Ramón Cadenas Menéndez salió cabizbajo de su casa —Aranguren 99, en la capital habanera— aquel día 24 de febrero de 1931.
Al hacerlo, meditaba cuán raro oficio le había tocado —digámoslo de algún modo— “en suerte”. Su ocupación, aunque ejercida cotidianamente y muy pública, no iba a dejar rastro alguno en las estanterías del Ministerio de Trabajo, ni acumularía años laborados en ninguna caja de retiro.
El vocerío de los vendedores de periódicos lo sacó de su ensimismamiento:
¡Hoy, a las tres de la tarde, Machado entregará las llaves al Congreso!
Entonces recordó vagamente haber escuchado que esa tarde iba a abrir sus puertas una mole de cantería y acero que, 55 años después, García Márquez describiría como “un esperpento neoclásico”: el Capitolio de La Habana.
Bien poco interesaban a Ramón —con su mente ocupada en cavilar sobre lo original de oficio que diariamente ejercía— las características técnicas de la construcción. Ignoraba que la mole de cuatro plantas abarcaba un área de 14 mil metros cuadrados. Adivino habría tenido que ser para enterarse de que 25 millones de metros cúbicos de piedra formaban parte del cuerpo del monstruo. Menos aún podía sospechar que una porción de ese material había sido labrado por un picapedrero a quien pocos años después iba el mundo a conocer como uno de los héroes de la República española: el general Enrique Líster.
Pero en la trayectoria hasta su “trabajo”, Ramón se iba informando de las intimidades de la mole flamante, gracias al chillón coro de los vendedores de diarios:
¡Se gastaron 40 mil sacos de yeso y 5 millones de ladrillos!
¡Tres millones y medio de pies de madera y 150 mil barriles de cemento!
¡Ocho mil toneladas de mármol, de 82 clases diferentes!
¡Doscientas toneladas de bronce y 38 mil metros cúbicos de arena!
¡Gasta 88 pesos de electricidad en cada hora!
Ramón llegó finalmente al muelle. Se zambulló diestramente. Y tuvo una espléndida visión: el vapor inglés Caronia atracaba, con la cubierta atestada de turistas.
Simultáneamente, en el Capitolio, el presidente recibía de manos de los contratistas italianos y alemanes un brillante de 23 quilates —que después sería “piedra de escándalo”, literalmente— cuya forma estrellada marcaría, en el Salón de los Pasos Perdidos, el Kilómetro Cero de la Carretera Central.
En ese momento, parpadeando en las aguas sucias de la bahía, Ramón atrapaba con avidez las monedas que le lanzaban los turistas del Caronia.

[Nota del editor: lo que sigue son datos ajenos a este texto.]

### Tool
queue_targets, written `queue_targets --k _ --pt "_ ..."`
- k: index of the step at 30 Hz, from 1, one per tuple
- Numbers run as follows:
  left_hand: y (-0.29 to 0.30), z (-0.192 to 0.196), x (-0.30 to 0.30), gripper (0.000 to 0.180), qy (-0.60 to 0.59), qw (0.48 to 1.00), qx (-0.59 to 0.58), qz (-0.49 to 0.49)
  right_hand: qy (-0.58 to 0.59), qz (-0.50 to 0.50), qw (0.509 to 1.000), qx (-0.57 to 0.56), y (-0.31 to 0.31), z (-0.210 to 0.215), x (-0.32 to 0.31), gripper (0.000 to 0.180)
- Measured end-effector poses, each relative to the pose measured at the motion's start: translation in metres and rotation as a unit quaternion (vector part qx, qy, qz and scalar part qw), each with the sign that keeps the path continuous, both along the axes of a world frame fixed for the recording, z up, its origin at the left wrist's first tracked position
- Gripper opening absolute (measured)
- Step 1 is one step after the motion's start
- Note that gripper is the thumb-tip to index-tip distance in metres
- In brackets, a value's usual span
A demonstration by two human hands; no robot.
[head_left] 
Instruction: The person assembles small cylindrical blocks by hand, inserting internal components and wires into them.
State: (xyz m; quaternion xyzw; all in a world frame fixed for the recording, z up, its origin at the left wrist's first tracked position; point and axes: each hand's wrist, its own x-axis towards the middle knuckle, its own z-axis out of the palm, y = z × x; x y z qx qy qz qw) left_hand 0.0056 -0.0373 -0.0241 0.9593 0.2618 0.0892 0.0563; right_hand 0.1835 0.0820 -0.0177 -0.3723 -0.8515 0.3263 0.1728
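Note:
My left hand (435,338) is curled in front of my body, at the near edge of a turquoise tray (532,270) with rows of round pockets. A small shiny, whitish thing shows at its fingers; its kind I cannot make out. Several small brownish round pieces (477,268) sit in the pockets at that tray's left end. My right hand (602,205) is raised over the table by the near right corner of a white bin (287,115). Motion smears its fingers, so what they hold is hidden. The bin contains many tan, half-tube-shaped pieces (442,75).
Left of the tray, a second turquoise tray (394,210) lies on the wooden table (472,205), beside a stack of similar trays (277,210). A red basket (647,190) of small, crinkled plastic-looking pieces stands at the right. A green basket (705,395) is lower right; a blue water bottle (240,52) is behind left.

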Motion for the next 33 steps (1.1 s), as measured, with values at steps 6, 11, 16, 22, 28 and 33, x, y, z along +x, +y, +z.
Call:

Sí, él era eso: un nadador mendicante.
De pronto, una maniobra inesperada del buque hizo que la turbulencia de las hélices lo estrellara contra el muelle.
Mientras el cuerpo de Ramón Cadenas Menéndez, vecino de Aranguren 99, flotaba exánime, los 100 relojes de la mole marcaban la hora con pasmosa exactitud. Y no sonó ninguno de los 227 teléfonos para comunicar la noticia infausta.
El arreglo floral de la inauguración corrió a cargo del jardín El Clavel, de los Armand.
Nota del autor: Cada detalle aquí contenido es absolutamente verídico.